For these cases, you should pass the dynamic_motifs() or the branch_motifs() helpers to the motifs argument of supported functions instead. They are just empty sentinel objects to inform the passed functions to perform dynamic motif matching.

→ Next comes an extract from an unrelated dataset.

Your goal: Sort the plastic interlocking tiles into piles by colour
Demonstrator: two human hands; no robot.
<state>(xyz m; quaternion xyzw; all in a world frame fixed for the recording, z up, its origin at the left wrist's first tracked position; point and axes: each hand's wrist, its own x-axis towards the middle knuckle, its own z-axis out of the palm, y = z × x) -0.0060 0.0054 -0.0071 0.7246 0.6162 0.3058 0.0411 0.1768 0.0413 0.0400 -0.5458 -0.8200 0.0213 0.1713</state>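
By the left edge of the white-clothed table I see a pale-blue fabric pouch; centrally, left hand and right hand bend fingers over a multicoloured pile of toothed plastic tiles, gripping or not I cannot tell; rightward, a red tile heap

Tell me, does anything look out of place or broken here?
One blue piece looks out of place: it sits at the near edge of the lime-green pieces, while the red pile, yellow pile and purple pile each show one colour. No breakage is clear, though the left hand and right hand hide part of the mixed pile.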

count_motifs(glycans, branch_motifs())
#>                                                                                                                       Neu5Ac(a2-3)Gal(b1-4)GlcNAc(b1-
#> Neu5Ac(a2-3)Gal(b1-4)GlcNAc(b1-2)Man(a1-3)[Gal(b1-4)GlcNAc(b1-2)Man(a1-6)]Man(b1-4)GlcNAc(a1-4)GlcNAc(b1-                                           1
#> Neu5Ac(a2-3)Gal(b1-4)GlcNAc(b1-2)Man(a1-3)[Neu5Ac(a2-6)Gal(b1-4)GlcNAc(b1-2)Man(a1-6)]Man(b1-4)GlcNAc(a1-4)GlcNAc(b1-                               1
#> Gal(b1-4)GlcNAc(b1-2)Man(a1-3)[GlcNAc(b1-2)Man(a1-6)]Man(b1-4)GlcNAc(a1-4)GlcNAc(b1-                                                                0
#>                                                                                                                       Gal(b1-4)GlcNAc(b1-
#> Neu5Ac(a2-3)Gal(b1-4)GlcNAc(b1-2)Man(a1-3)[Gal(b1-4)GlcNAc(b1-2)Man(a1-6)]Man(b1-4)GlcNAc(a1-4)GlcNAc(b1-                               1
#> Neu5Ac(a2-3)Gal(b1-4)GlcNAc(b1-2)Man(a1-3)[Neu5Ac(a2-6)Gal(b1-4)GlcNAc(b1-2)Man(a1-6)]Man(b1-4)GlcNAc(a1-4)GlcNAc(b1-                   0
#> Gal(b1-4)GlcNAc(b1-2)Man(a1-3)[GlcNAc(b1-2)Man(a1-6)]Man(b1-4)GlcNAc(a1-4)GlcNAc(b1-                                                    1
#>                                                                                                                       Neu5Ac(a2-6)Gal(b1-4)GlcNAc(b1-
#> Neu5Ac(a2-3)Gal(b1-4)GlcNAc(b1-2)Man(a1-3)[Gal(b1-4)GlcNAc(b1-2)Man(a1-6)]Man(b1-4)GlcNAc(a1-4)GlcNAc(b1-                                           0
#> Neu5Ac(a2-3)Gal(b1-4)GlcNAc(b1-2)Man(a1-3)[Neu5Ac(a2-6)Gal(b1-4)GlcNAc(b1-2)Man(a1-6)]Man(b1-4)GlcNAc(a1-4)GlcNAc(b1-                               1
#> Gal(b1-4)GlcNAc(b1-2)Man(a1-3)[GlcNAc(b1-2)Man(a1-6)]Man(b1-4)GlcNAc(a1-4)GlcNAc(b1-                                                                0
#>                                                                                                                       GlcNAc(b1-
#> Neu5Ac(a2-3)Gal(b1-4)GlcNAc(b1-2)Man(a1-3)[Gal(b1-4)GlcNAc(b1-2)Man(a1-6)]Man(b1-4)GlcNAc(a1-4)GlcNAc(b1-                      0
#> Neu5Ac(a2-3)Gal(b1-4)GlcNAc(b1-2)Man(a1-3)[Neu5Ac(a2-6)Gal(b1-4)GlcNAc(b1-2)Man(a1-6)]Man(b1-4)GlcNAc(a1-4)GlcNAc(b1-          0
#> Gal(b1-4)GlcNAc(b1-2)Man(a1-3)[GlcNAc(b1-2)Man(a1-6)]Man(b1-4)GlcNAc(a1-4)GlcNAc(b1-                                           1

Functions supporting dynamic_motifs() and branch_motifs(): have_motifs(), count_motifs(), match_motifs(), add_motifs_lgl(), and add_motifs_int().

What’s Next?

This work builds on ideas and groundwork from several excellent projects:

  • glycowork: A comprehensive Python toolkit for glycan analysis
  • GlyCompare: Advanced glycan comparison algorithms
  • StrucGAP: A comprehensive Python platform for glycoproteomics analysis

glymotif is one contribution to this growing ecosystem of computational glycobiology tools.